Autonomic testing lab focuses on functions patients can't control

By Aline McKenzie

More and more, medical care today gets patients involved, giving them control over what happens to them.

But Dr. Steven Vernino, associate professor of neurology, is also interested in things that patients can’t control — heart rate, blood pressure, pain sensation, pupil reflexes to light, production of tears, salivation, sweating and so on.

 
  One testing device in the autonomic testing lab records the pupil responses of Vannoy Shaw (foreground) while Dr. Steven Vernino monitors the results.
 

Dr. Vernino’s focus is the autonomic nervous system, which unconsciously controls the basic functions of the body.

Several diseases, including diabetes, can affect the autonomic nervous system, so clinically, his team’s assessments can help rate the degree of damage that a disease has caused.

“You can imagine if your heart rate can’t climb, you can’t do very much,” Dr. Vernino said. “Or, if you do very little and your heart rate shoots to 160 beats per minute, you won’t feel very good.”

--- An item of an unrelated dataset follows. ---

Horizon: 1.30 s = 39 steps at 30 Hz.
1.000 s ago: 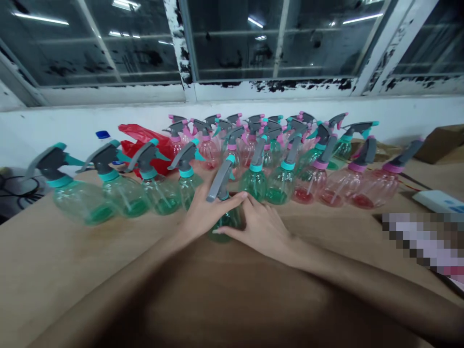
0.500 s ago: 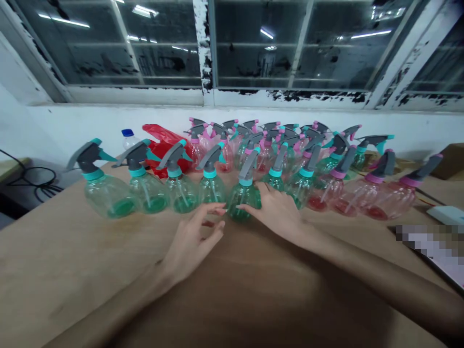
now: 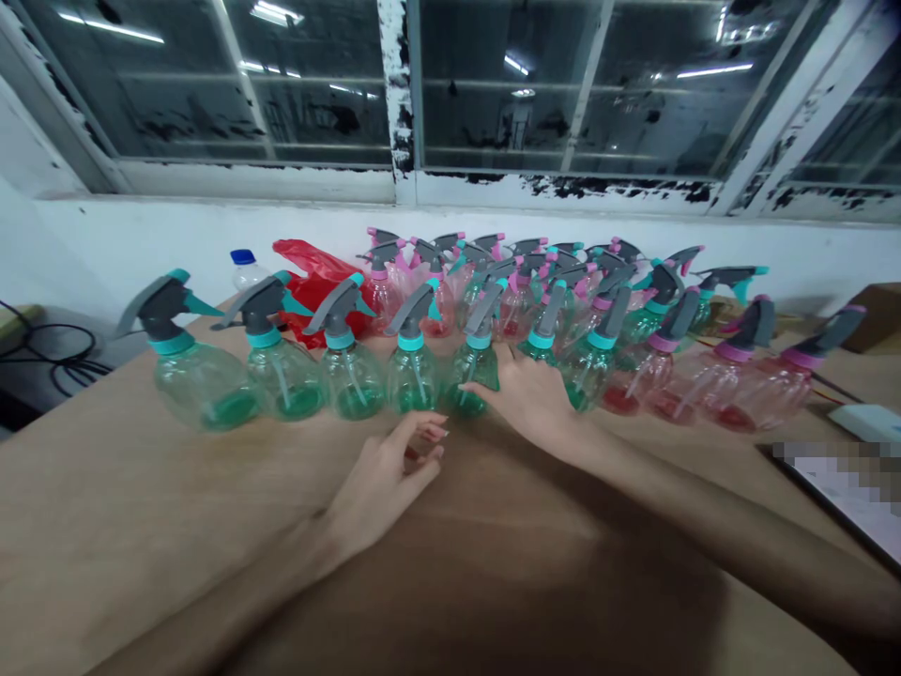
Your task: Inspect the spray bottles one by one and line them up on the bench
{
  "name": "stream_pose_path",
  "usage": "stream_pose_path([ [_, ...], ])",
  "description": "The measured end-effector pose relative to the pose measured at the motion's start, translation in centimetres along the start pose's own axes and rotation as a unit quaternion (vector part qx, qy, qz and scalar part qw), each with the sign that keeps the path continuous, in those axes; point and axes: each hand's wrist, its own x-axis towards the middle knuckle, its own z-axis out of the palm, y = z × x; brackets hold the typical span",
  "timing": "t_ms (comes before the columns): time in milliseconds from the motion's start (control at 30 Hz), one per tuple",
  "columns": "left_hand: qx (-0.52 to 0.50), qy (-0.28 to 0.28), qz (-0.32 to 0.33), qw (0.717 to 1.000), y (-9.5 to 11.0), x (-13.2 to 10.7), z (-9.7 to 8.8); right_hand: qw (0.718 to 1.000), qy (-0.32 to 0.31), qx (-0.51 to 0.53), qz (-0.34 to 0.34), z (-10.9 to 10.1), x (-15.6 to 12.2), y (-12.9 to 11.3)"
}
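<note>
A front row of spray bottles stands on the wooden table (image 3: 211, 526). Around the right side of a green spray bottle (image 3: 467, 366) in the middle of the row, my right hand (image 3: 531, 399) is closed, its thumb across the front and its other fingertips hidden behind. My left hand (image 3: 384, 483) hovers just in front of the row with loosely curled fingers apart and nothing in them. Nearest to it stands another green spray bottle (image 3: 412, 371). The green bottles have grey trigger heads with turquoise collars and some green liquid inside.
Pink spray bottles (image 3: 764, 390) continue the row rightward. Behind are several more pink and green ones (image 3: 517, 305), a red plastic bag (image 3: 316, 282) and a blue-capped bottle (image 3: 246, 268). A flat framed object (image 3: 845, 498), partly pixelated, lies at right. A window (image 3: 507, 94) is behind.
The green spray bottle in my right hand has moved back, into line with the row. My left hand has drawn slightly down, away from it.
</note>
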Motion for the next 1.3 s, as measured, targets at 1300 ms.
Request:
stream_pose_path([
  [1300,0.231,-0.061,-0.044,0.97,10.3,10.3,5.1,0.966,-0.067,0.25,0.017,-2.2,-8.5,12.9],
])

In the autonomic testing laboratory, Dr. Vernino looks for correlations between patterns of autonomic dysfunction and certain diseases. For instance, the autonomic tests can help distinguish Parkinson’s disease from ailments with similar symptoms but different prognoses. Autonomic tests can also help determine the cause of fainting episodes and diagnose damage to the peripheral nerves earlier in diseases such as diabetes.

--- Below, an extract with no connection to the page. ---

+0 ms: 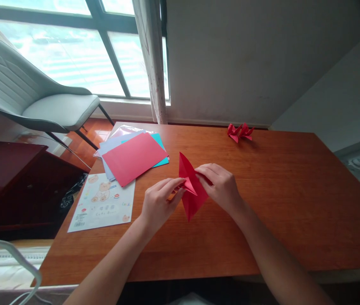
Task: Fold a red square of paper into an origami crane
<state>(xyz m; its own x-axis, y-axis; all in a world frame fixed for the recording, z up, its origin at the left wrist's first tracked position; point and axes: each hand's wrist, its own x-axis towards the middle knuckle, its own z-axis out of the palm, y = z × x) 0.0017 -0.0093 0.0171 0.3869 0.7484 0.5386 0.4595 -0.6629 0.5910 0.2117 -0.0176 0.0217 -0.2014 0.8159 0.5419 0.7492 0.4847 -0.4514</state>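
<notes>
Near the middle of the tabletop (278,190), the left hand (157,203) pinches a small flap of the folded red paper (193,202) while the right hand (222,186) grips its other side, so an uneven pull could skew the crease or tear it.

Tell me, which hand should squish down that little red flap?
Probably the left hand: it pinches the flap, while the right hand steadies the red paper on the table.

The head camera looks forward and down over the table (294,203) from its near edge, close above left hand (157,204) and right hand (222,186).
</notes>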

“Our primary interest is to provide a clinical service to evaluate disorders of the autonomic nerves,” Dr. Vernino said. “But I also have a research interest in autonomic diseases, so I’m interested in improving the ways that we measure autonomic functions.”

The standard tests measure sweating in the arms and legs and record heart rate and blood pressure during a variety of simple maneuvers.

“Measuring the pupils is not new, but recording the pupil responses in both eyes simultaneously using high-speed cameras and computer analysis is relatively new,” Dr. Vernino said. “This is in the research stage. We see some people who have severe autonomic problems, but their pupils are OK, and other conditions in people whose pupils are abnormal. We hope that pupil studies will soon be a useful part of clinical autonomic testing.”

Vannoy Shaw, 67, a retired sales representative for a medical supplies company, began having problems last fall. She began “graying out,” feeling faint and dizzy.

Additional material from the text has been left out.